Walker relies on tips for much of her information about illegal activity. People call her in her office, on her cell phone, even at home. They flag her down as she passes them on the road. They tell her about “squatters” (people who make the forest their home), speeders, minors drinking alcohol.

“Underage consumption is a biggie,” Walker says. “Echo Basin, Chicken Creek, Transfer, McPhee, Boggy Draw, Sage Hen – those are the common sites. Not only do they drink, but then they get in their cars and drive.”

She has little patience for drunk drivers. Once, in Alaska, she caught an intoxicated man driving a truck, towing a boat. In the cab with him were a small child along with a loaded and chambered gun. “I got him on DUI, reckless endangerment of a child and weapons violations,” she says. “It’s unbelievable what some people will do.”

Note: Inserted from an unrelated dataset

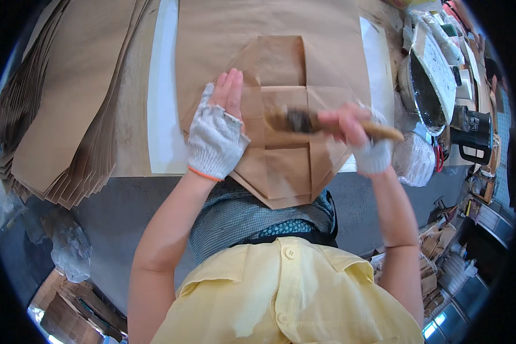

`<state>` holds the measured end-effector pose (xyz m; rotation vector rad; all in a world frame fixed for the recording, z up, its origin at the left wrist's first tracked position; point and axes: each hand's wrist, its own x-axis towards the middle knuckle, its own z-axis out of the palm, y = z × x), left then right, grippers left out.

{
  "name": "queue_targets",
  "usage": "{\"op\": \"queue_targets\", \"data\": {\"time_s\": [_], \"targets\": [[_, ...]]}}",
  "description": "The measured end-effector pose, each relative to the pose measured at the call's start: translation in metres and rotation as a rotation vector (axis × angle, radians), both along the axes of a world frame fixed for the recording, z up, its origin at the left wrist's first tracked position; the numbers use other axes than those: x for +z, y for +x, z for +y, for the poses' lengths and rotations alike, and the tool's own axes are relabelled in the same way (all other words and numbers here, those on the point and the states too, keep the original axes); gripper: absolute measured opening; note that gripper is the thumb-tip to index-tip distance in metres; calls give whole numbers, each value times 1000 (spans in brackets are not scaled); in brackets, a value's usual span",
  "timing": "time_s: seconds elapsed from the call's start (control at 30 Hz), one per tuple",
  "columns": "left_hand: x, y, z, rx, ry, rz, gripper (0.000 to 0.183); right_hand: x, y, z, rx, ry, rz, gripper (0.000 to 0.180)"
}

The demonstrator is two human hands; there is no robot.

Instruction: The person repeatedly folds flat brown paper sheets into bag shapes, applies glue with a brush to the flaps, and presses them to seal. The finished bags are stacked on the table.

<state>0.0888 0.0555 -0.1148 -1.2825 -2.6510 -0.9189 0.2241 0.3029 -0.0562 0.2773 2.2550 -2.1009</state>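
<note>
A brown kraft paper bag (pixel 284 172) lies before me. Its end is folded out into a flat, angular bottom with overlapping flaps, and its near corner juts past the table edge. My left hand (pixel 219 129), in a white fingerless knit glove with an orange cuff, rests flat on the left side of the folds, holding nothing. In my right hand (pixel 352 129), gloved the same way, is a wooden-handled brush (pixel 299 120). Motion blurs its head, which points left over the middle flap; whether the bristles touch the paper, I cannot tell.
Fanned brown paper bags (pixel 77 99) are stacked at the left, overhanging the table edge. At the right stand a metal basin (pixel 413 90) with a white board across it, a plastic-wrapped bundle (pixel 414 159), red-handled scissors (pixel 439 157) and a black mug (pixel 475 135). White sheeting (pixel 163 94) lies beneath the bag.
</note>
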Motion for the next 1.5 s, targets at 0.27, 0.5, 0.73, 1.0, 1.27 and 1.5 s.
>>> {"op": "queue_targets", "data": {"time_s": [0.27, 0.5, 0.73, 1.0, 1.27, 1.5], "targets": [[-15, -37, 28, 30, 10, 97, 75, 9, 6, -49, 530, 969, 507, 36], [-24, -38, 25, 73, 19, 160, 64, 53, 33, -24, 625, 620, 320, 22], [-25, -39, 32, 67, 24, 197, 51, 29, 63, -37, 391, 989, 350, 28], [-15, -40, 29, 94, -95, 199, 51, 30, 13, -51, 487, 538, 212, 15], [-5, -13, 3, 6, -83, 97, 54, 17, -3, 17, -315, -75, -17, 9], [-8, -6, 1, 40, -37, 18, 59, 10, -120, -11, -429, -77, -251, 21]]}}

One complaint she commonly receives here is about unregistered OHVs and boats. Both have to be registered in Colorado, or, for visitors, in the state they come from. To use trails rather than just roads, OHVs also must have a trails registration.

“We give more tickets for unregistered OHVs than any other single violation,” Walker says.

It’s a similar story for boats, and this afternoon Walker wants to head to the McPhee boat ramp to check out the complaint of unregistered craft. First, however, she takes a five-minute break to let Misha out of the truck for a few training exercises.

With police dogs, training is never finished. Walker and Misha train every Tuesday night with four other K-9 officers: one each from the Cortez Police Department, Ignacio PD, Montezuma County Sheriff’s Office and San Miguel County SO.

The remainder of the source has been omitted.